Pelo engenheiro e líder ferroviário Geraldo de Castro Filho
A RFFSA teve seu apogeu de investimentos e eficiência nos Governos Militares. Muitos quilômetros de novas linhas foram implantados, outros kms das linhas antigas foram modernizados, novas frotas de Locomotivas e vagões foram adquiridas, nacionalizadas. Foram implantados modernos sistemas de “Controle de Trafego Centralizado” em vários trechos e ramais.
A Industria Ferroviária foi estimulada sendo que a General Eletric montou uma enorme e moderna fábrica, também para exportação, em Campinas/SP e modernizou a fábrica de Contagem/MG, única que ainda não sucumbiu.
Várias outras industrias tais como: Cobrasma, FNV, Mafersa, Pidner , Sta Matilde, Companhia Comercio e Construções, Freios Knorr, FRESIMBRA do Brasil, CBS – Companhia Brasileira de Sinais cresceram e proporcionaram centenas de milhares de empregos aos técnicos especializados e treinados por todo o Brasil.
A própria RFFSA enviou muitos de seus técnicos e engenheiros a outros países para frequentar cursos com o objetivo de aprimorar os conhecimentos bem como para modernizar a administração e a logística dos transportes.

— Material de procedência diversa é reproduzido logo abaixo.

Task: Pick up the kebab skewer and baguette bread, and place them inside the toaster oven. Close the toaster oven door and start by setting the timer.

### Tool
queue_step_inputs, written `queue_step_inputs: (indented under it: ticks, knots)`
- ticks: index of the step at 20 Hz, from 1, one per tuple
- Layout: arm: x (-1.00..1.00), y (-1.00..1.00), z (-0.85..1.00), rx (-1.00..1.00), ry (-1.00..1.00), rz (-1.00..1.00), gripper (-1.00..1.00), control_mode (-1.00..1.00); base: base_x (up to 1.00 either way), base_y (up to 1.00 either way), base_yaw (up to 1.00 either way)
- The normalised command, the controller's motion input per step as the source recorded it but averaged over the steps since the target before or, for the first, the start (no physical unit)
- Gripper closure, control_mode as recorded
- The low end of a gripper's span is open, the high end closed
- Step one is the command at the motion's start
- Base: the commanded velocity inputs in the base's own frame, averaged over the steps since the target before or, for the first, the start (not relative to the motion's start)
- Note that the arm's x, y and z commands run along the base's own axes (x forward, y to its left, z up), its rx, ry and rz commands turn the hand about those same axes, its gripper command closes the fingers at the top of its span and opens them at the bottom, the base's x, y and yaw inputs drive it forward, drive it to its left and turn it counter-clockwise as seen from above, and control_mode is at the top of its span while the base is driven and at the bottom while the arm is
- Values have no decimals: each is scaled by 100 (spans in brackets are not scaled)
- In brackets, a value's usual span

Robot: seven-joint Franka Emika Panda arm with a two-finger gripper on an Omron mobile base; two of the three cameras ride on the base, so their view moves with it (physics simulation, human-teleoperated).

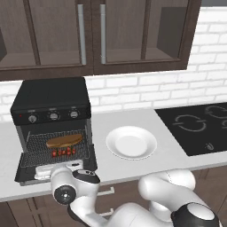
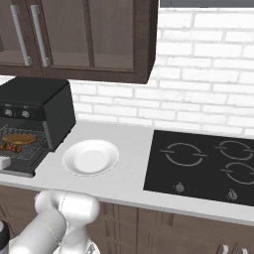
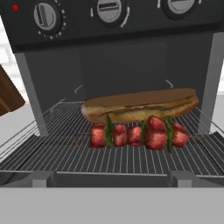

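Red and dark chunks of the kebab skewer [image 3: 138, 134] sit in the middle of the hand view, lying across the wire rack [image 3: 109, 155] near its front edge. Just behind it, touching or almost touching, lies the baguette bread [image 3: 140, 105], long side parallel to the skewer. Both are inside the toaster oven [image 1: 51, 103]. On the rack there is free wire to the left and right of the food and a narrow strip in front of the skewer.

Above the cavity, three knobs [image 3: 109, 8] stand in a row at the upper edge of the hand view, with a small red light [image 3: 15, 8] at the upper left.

In the left base view the toaster oven door [image 1: 26, 170] hangs open, dropped forward to the front edge of the counter [image 1: 133, 173] at the lower left of the frame. The gripper [image 1: 55, 170] is low in front of this door, partly hidden by the arm; its jaws stand wide apart and hold nothing.

To the right of the oven, near but apart, an empty white plate [image 1: 131, 142] rests on the counter. Further right lies the black cooktop [image 2: 203, 166], well apart from the oven. Dark cabinets [image 1: 102, 35] hang above, leaving open room between them and the oven top.
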Motion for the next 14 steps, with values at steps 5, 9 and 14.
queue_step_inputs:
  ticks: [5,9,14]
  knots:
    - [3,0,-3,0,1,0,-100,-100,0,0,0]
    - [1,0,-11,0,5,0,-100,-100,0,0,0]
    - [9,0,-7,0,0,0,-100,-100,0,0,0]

Os governos militares criaram os Fundos de Pensão para proporcionar aposentadoria mais humana e justa aos empregados das estatais que compartilhassem financeiramente na formação dos fundos para suas aposentadorias… Na RFFSA, criaram a intocável REFER, orgulho que restou para nossa classe, juntamente com o que nos resta, ou seja, alguns sindicatos de classe atuantes através da batalhadora FNTF e, também, a Associação dos Aposentados-AARFFSA e AENFER.
Então veio a chamada Nova República …A partir daí a empresa começou a ser sucateada pelos desgovernos de Sarney, Collor de Melo e Itamar Franco; sendo posteriormente fatiada e destruída a partir do …dissimulado FHC, até ser extinta nos desgovernos… dos petistas Lula e Dilma.
Estes últimos, desenvolveram a VALEC para obras faraônicas ainda inacabadas no Norte e Nordeste do Brasil com o objetivo de escoar dinheiro dos cofres públicos para o propinoduto dos politiqueiros nacionais…
A tal famigerada VALEC, cabide de empregos de indicados políticos “etc”, continua “atuando”.
Não bastasse tudo isto, os antigos sobreviventes ferroviários e suas famílias têm enfrentado a má vontade cínica dos últimos governantes que através da VALEC e dos Ministérios do Planejamento e dos Transportes têm negado o cumprimento dos mínimos direitos trabalhistas conquistados pela classe.
Negam, inclusive, aqueles constantes dos decretos de extinção, levando muita gente à penúria; quer pela falta de correção justa nos corroídos proventos, quer pela extinção do SESEF, pela péssima administração dos petistas, órgão que proporcionava assistência à saúde de todos ferroviários (PLANSFER), principalmente aos mais humildes e menos favorecidos, a custos compartilhados e compatíveis com a nossa realidade.
Estes governantes ainda lutam na justiça pra não pagar ao fundo de pensão – REFER outra enorme dívida acumulada ao longo dos governos “pos” militares, de cerca de R$ 2 bilhões devidamente comprovada judicialmente, relativa ao Plano de Benefícios dos empregados da CBTU, colocando em risco a sobrevivência do plano e as drásticas consequências aos ferroviários participantes que durante sua vida de trabalho contribuíram, mensalmente, para ter uma aposentadoria complementada, enquanto os governos desonraram as suas obrigações contratuais.
ATÉ QUANDO ?????

Parabéns Engenheiro Geraldo de Castro Filho.
O que você expressou acima corresponde ao pensamento de noventa e nove por cento da nossa classe ferroviária tão sofrida e abandonada pelos governantes.